[To do] Your task is to output the listing word for word, with pictures excluded.

[Materials provided]
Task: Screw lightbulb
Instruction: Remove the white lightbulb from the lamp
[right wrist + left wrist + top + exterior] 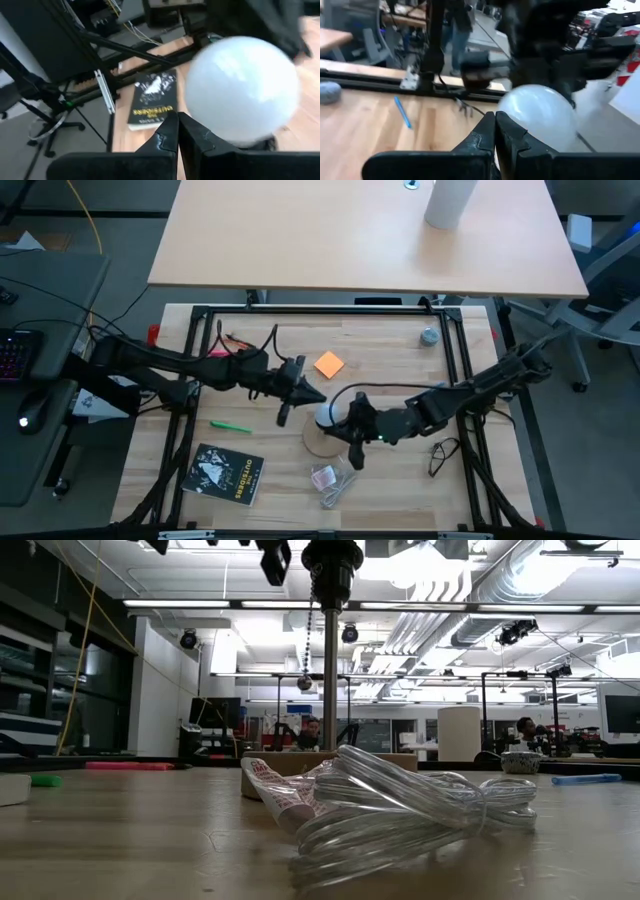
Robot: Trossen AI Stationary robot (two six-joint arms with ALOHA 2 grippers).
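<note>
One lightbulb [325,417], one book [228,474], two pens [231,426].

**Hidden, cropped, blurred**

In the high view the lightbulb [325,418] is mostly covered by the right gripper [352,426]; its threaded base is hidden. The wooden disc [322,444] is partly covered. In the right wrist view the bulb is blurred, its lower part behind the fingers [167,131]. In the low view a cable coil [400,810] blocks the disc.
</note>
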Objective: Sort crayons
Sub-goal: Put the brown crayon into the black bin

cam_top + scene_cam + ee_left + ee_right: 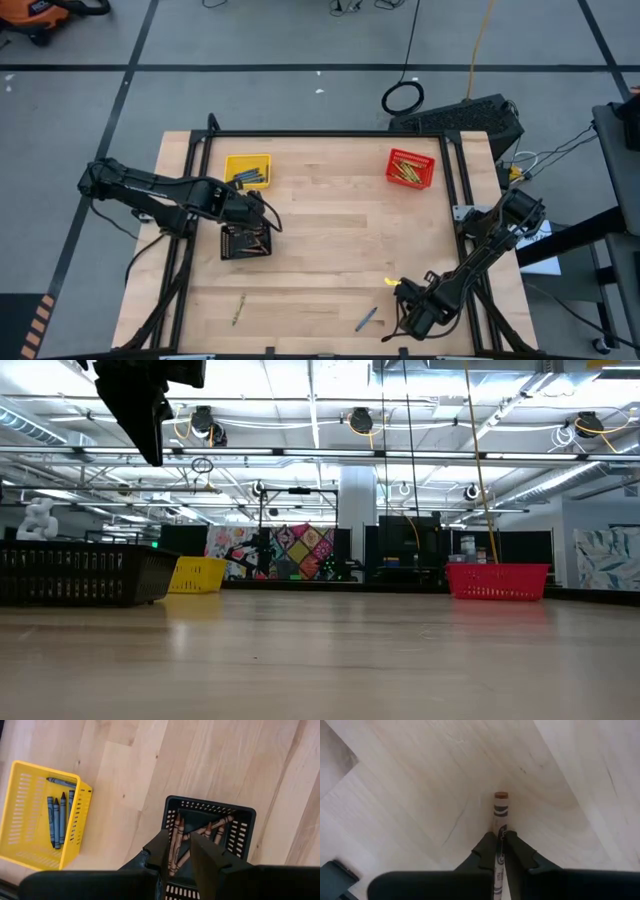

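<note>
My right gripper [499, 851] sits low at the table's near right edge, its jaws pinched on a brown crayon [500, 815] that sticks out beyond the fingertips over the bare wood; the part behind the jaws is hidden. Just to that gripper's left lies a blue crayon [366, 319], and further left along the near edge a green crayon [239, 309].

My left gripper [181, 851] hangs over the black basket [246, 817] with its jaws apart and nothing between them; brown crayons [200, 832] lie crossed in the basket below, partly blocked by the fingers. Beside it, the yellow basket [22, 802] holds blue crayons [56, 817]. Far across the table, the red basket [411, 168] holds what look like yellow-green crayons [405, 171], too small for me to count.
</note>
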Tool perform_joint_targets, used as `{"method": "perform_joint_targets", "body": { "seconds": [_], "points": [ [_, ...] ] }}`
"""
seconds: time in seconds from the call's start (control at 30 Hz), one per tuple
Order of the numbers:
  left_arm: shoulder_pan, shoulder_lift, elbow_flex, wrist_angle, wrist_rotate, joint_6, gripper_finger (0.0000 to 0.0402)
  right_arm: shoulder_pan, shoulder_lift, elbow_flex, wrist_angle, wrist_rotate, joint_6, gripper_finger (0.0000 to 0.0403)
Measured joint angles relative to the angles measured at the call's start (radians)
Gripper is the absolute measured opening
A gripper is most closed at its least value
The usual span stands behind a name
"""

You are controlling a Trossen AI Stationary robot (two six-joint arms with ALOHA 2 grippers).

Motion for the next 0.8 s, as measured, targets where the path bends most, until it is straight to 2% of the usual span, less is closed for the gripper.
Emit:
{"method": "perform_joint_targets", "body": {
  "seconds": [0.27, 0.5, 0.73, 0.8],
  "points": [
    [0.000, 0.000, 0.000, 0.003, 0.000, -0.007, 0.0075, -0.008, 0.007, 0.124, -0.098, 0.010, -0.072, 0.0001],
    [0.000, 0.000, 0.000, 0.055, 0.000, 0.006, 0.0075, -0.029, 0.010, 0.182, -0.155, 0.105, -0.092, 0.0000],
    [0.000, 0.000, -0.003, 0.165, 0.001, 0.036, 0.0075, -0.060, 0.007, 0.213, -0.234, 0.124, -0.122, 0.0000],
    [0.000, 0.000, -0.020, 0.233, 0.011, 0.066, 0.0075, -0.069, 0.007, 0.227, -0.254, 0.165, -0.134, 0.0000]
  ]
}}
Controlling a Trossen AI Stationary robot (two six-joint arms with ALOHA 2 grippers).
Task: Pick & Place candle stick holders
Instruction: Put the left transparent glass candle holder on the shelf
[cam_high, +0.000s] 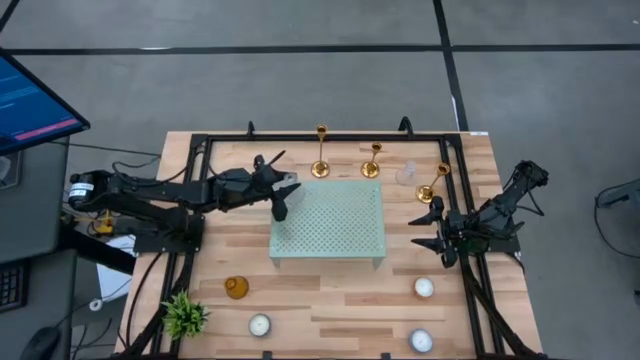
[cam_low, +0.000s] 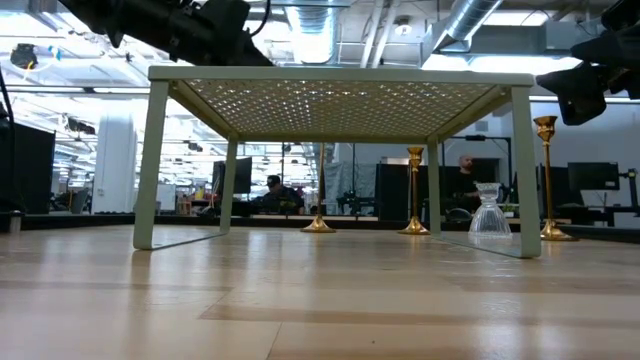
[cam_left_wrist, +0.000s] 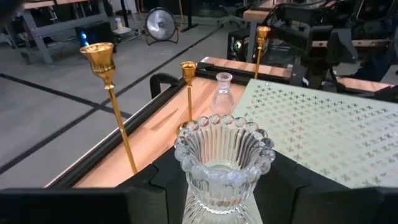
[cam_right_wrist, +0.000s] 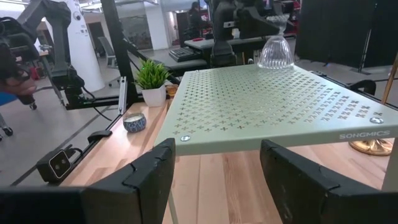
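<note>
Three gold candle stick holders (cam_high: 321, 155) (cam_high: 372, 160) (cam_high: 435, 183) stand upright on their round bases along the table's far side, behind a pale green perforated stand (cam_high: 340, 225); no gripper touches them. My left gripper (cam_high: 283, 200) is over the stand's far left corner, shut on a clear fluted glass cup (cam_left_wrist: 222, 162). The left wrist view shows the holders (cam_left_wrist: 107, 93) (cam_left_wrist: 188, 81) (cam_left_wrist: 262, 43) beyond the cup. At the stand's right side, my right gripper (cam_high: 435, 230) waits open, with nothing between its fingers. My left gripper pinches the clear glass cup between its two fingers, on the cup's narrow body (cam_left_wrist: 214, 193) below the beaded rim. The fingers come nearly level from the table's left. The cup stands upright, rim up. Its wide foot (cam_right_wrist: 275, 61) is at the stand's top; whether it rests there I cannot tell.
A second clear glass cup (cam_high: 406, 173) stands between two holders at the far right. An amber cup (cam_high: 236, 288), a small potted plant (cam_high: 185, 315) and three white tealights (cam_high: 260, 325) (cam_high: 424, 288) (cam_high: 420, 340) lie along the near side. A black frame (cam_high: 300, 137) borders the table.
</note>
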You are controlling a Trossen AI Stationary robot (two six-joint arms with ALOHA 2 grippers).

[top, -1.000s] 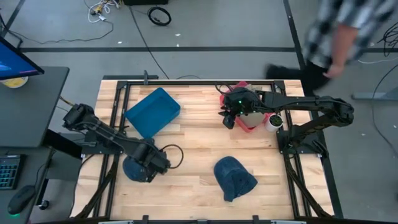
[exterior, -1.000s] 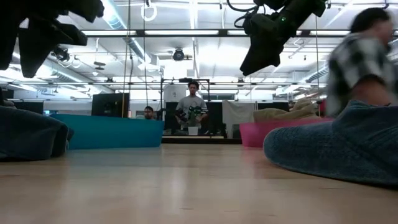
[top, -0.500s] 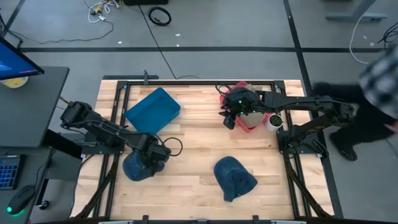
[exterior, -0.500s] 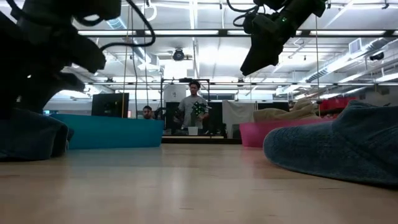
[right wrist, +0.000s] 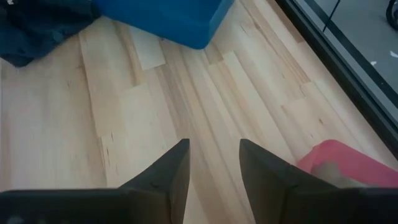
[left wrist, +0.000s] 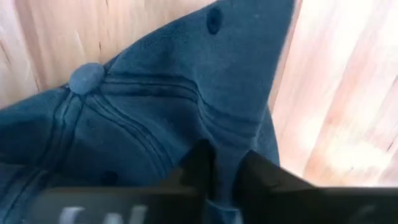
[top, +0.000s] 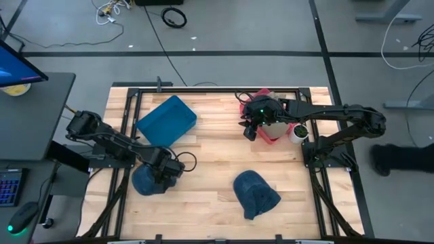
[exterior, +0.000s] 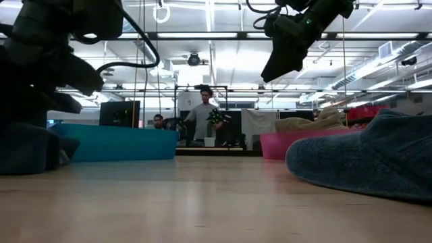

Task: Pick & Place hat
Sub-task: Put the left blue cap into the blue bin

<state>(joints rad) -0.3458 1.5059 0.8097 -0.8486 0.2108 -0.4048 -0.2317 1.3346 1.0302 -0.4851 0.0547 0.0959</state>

[Result of the task]
Task: Screw lightbulb
Instruction: Remove the white lightbulb from the lamp
[right wrist + left wrist + top + exterior] 
Robot: Trossen AI Stationary robot (two six-joint arms with ALOHA 2 grippers).
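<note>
One lightbulb [325,417], one book [228,474], two pens [231,426].

**Hidden, cropped, blurred**

In the high view the lightbulb [325,418] is mostly covered by the right gripper [352,426]; its threaded base is hidden. The wooden disc [322,444] is partly covered. In the right wrist view the bulb is blurred, its lower part behind the fingers [167,131]. In the low view a cable coil [400,810] blocks the disc.
</note>
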Objective: Sort crayons
Sub-goal: Put the brown crayon into the black bin

cam_top + scene_cam + ee_left + ee_right: 

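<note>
My right gripper [499, 851] sits low at the table's near right edge, its jaws pinched on a brown crayon [500, 815] that sticks out beyond the fingertips over the bare wood; the part behind the jaws is hidden. Just to that gripper's left lies a blue crayon [366, 319], and further left along the near edge a green crayon [239, 309].

My left gripper [181, 851] hangs over the black basket [246, 817] with its jaws apart and nothing between them; brown crayons [200, 832] lie crossed in the basket below, partly blocked by the fingers. Beside it, the yellow basket [22, 802] holds blue crayons [56, 817]. Far across the table, the red basket [411, 168] holds what look like yellow-green crayons [405, 171], too small for me to count.
</note>
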Tool perform_joint_targets, used as `{"method": "perform_joint_targets", "body": { "seconds": [_], "points": [ [_, ...] ] }}`
"""
seconds: time in seconds from the call's start (control at 30 Hz), one per tuple
Order of the numbers:
  left_arm: shoulder_pan, shoulder_lift, elbow_flex, wrist_angle, wrist_rotate, joint_6, gripper_finger (0.0000 to 0.0402)
  right_arm: shoulder_pan, shoulder_lift, elbow_flex, wrist_angle, wrist_rotate, joint_6, gripper_finger (0.0000 to 0.0403)
Measured joint angles relative to the angles measured at the call's start (radians)
Gripper is the absolute measured opening
A gripper is most closed at its least value
The usual span stands behind a name
"""

You are controlling a Trossen AI Stationary robot (two six-joint arms with ALOHA 2 grippers).

Motion for the next 0.8 s, as measured, targets where the path bends most, until it is straight to 2% of the usual span, less is closed for the gripper.
Emit:
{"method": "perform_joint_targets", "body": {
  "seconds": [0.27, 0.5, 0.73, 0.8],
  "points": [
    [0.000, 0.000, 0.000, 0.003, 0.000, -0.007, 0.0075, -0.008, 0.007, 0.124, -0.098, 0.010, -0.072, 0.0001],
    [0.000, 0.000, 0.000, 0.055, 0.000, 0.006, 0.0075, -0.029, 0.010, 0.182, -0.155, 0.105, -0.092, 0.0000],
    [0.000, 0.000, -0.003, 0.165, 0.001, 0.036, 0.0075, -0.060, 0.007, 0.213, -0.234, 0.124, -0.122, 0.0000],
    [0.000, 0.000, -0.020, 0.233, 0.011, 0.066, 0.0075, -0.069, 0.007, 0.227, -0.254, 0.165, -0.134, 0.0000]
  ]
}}
Controlling a Trossen AI Stationary robot (two six-joint arms with ALOHA 2 grippers).
Task: Pick & Place candle stick holders
Instruction: Put the left transparent glass candle holder on the shelf
[cam_high, +0.000s] 
[cam_low, +0.000s] 
[cam_left_wrist, +0.000s] 
[cam_right_wrist, +0.000s] 
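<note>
Three gold candle stick holders (cam_high: 321, 155) (cam_high: 372, 160) (cam_high: 435, 183) stand upright on their round bases along the table's far side, behind a pale green perforated stand (cam_high: 340, 225); no gripper touches them. My left gripper (cam_high: 283, 200) is over the stand's far left corner, shut on a clear fluted glass cup (cam_left_wrist: 222, 162). The left wrist view shows the holders (cam_left_wrist: 107, 93) (cam_left_wrist: 188, 81) (cam_left_wrist: 262, 43) beyond the cup. At the stand's right side, my right gripper (cam_high: 435, 230) waits open, with nothing between its fingers. My left gripper pinches the clear glass cup between its two fingers, on the cup's narrow body (cam_left_wrist: 214, 193) below the beaded rim. The fingers come nearly level from the table's left. The cup stands upright, rim up. Its wide foot (cam_right_wrist: 275, 61) is at the stand's top; whether it rests there I cannot tell.
A second clear glass cup (cam_high: 406, 173) stands between two holders at the far right. An amber cup (cam_high: 236, 288), a small potted plant (cam_high: 185, 315) and three white tealights (cam_high: 260, 325) (cam_high: 424, 288) (cam_high: 420, 340) lie along the near side. A black frame (cam_high: 300, 137) borders the table.
</note>
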You are controlling a Trossen AI Stationary robot (two six-joint arms with ALOHA 2 grippers).

[top, -1.000s] 
[exterior, -1.000s] 
[top, -0.500s] 
[exterior, -0.500s] 
[right wrist, +0.000s] 
[left wrist, +0.000s] 
[top, +0.000s] 
[exterior, +0.000s] 

Task: Pick & Place hat
Sub-task: Put the left blue cap into the blue bin

<state>(joints rad) -0.3458 1.5059 0.8097 -0.8486 0.2108 -0.4048 -0.2317 1.3346 1.0302 -0.4851 0.0547 0.0959</state>

What precedes this is the full answer.